Zunehmend auch Laubbäume geschädigt
Und es sind zunehmend auch Laubbäume geschädigt, diese allerdings nicht durch den Käfer, sondern die zunehmende Trockenheit der letzten Jahre. "Wir haben inzwischen enorme Abgänge auch von Buchen, Ahorn und Eschen", so Julia Borghoff.

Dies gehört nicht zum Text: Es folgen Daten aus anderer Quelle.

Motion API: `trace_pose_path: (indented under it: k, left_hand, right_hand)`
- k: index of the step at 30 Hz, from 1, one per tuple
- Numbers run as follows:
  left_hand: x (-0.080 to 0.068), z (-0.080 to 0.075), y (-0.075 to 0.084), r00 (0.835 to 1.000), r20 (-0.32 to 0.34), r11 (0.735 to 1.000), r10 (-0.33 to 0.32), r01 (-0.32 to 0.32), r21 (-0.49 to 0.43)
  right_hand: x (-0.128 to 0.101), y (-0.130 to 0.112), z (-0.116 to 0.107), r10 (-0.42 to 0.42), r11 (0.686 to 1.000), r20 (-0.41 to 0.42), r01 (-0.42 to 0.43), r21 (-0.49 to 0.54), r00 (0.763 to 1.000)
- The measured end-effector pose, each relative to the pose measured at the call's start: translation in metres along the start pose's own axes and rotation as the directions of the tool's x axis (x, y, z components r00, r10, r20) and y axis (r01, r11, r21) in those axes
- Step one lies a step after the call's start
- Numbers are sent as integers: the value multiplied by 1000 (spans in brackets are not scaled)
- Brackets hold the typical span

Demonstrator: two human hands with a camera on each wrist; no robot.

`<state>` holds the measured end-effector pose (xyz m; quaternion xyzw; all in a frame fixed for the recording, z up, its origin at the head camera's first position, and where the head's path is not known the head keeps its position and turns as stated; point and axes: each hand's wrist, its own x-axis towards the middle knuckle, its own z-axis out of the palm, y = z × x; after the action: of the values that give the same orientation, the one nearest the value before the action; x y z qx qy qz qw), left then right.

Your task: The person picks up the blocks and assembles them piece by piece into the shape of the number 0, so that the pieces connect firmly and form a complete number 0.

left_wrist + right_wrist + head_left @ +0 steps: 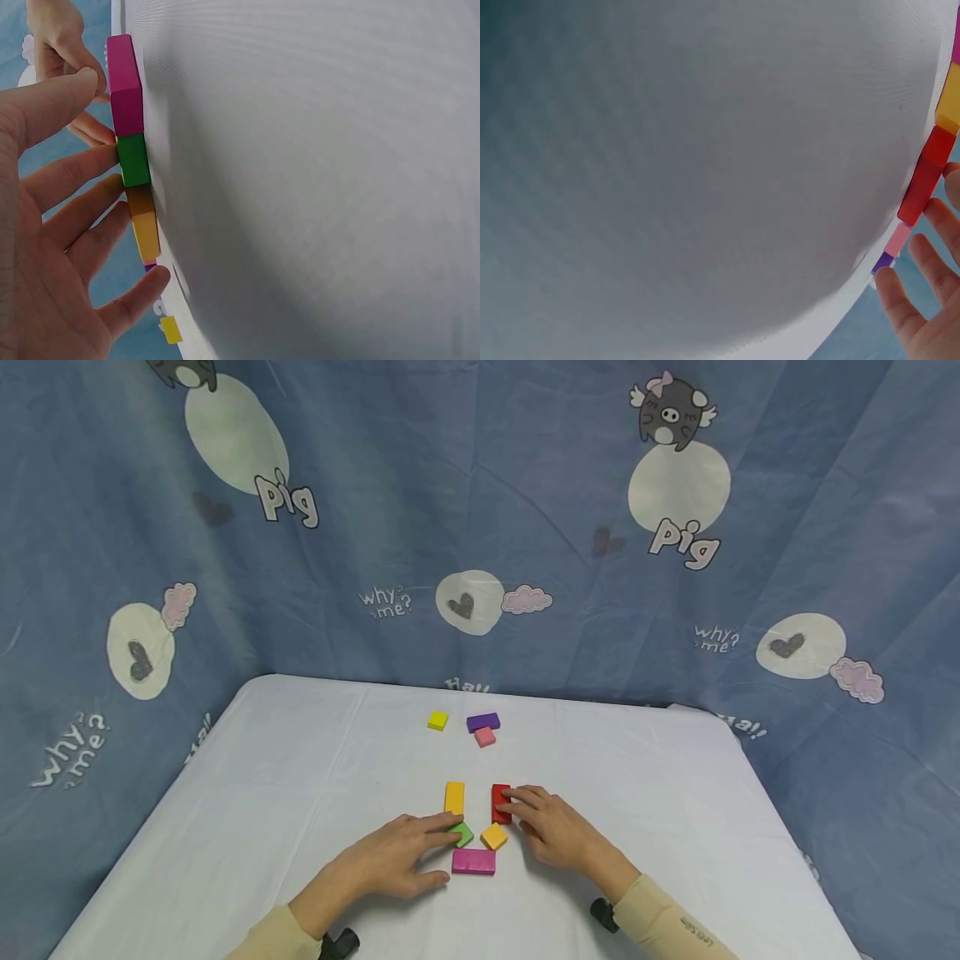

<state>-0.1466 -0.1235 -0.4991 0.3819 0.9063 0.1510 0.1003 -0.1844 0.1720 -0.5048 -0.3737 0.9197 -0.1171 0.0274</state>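
My left hand point(397, 856) has its fingers extended, with fingertips over the green block point(463, 835) in the head view. In the left wrist view, the spread fingers lie along the green block point(133, 160) and the orange block point(144, 223). Fingertips of my right hand point(558, 827) rest on the red rectangular block point(501, 817), which stands upright in the head view, parallel to the long orange block point(454, 797). Between the hands, a small orange-yellow block point(494, 837) lies turned at an angle. A magenta rectangular block point(473, 862) lies crosswise nearest me.
Farther back on the white-covered table point(322, 752) are a small yellow block point(438, 720), a purple block point(483, 722) and a pink block point(485, 737) close against the purple one. A blue printed curtain point(525, 652) hangs behind the table's far edge.
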Motion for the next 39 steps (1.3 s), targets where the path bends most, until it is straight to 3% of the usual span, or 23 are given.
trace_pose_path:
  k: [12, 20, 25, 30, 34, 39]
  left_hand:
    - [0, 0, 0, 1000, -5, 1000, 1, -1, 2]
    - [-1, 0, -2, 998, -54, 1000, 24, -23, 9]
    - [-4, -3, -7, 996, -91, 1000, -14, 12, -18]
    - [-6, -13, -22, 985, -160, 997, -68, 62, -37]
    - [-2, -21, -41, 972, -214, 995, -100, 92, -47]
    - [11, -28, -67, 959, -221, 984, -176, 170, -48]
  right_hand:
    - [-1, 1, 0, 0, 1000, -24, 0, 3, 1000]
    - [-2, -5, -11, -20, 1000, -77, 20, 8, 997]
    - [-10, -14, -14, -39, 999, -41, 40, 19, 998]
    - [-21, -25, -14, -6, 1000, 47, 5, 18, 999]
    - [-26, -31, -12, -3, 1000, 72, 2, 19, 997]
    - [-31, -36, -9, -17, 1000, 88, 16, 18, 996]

Alles in allem also große Herausforderungen, vor denen die Iserlohner Forstverwaltung mit Julia Borghoff und ihrem Mitarbeiter-Team steht. Gefragt nach den Maßnahmen zur Wiederaufforstung, entgegnet Iserlohns Stadtförsterin: "Zum einen werden wir mit unterschiedlichsten trockenheitsresistenteren Baumarten wie Walnuss, Esskastanie oder Douglasie experimentieren, zum anderen setzen wir aber auch viel auf einfache Naturverjüngung." Bereits nach dem verheerenden Orkan Kyrill habe man viele der Flächen einfach sich selbst überlassen - durchaus erfolgreich. Das zeigt sich zum Beispiel im südlichen Bereich des Mühlenbergs, wo sich in den vergangenen 10 bis 15 Jahren ein erstaunlicher durchmischter "Vorwald" mit Weiden, Ebereschen, Birken oder Faulbäumen entwickelt hat. "Wir haben dort lediglich punktuell Douglasien und entlang des Waldweges mit einigen Wildkirschen zur optischen Attraktivierung gepflanzt", berichtet Julia Borghoff. Das Ergebnis kann sich bereits jetzt sehen lassen und könne auf langfristige Sicht auch wirtschaftlich genutzt werden - am Ende ein Zeichen der Hoffnung in einer mehr als schwierigen Zeit für die Waldstadt Iserlohn. Stadtförsterin Julia Borghoff mit Blick auf eine noch grüne Fichtenfläche "Die sind schon tot, sie wissen es nur noch nicht."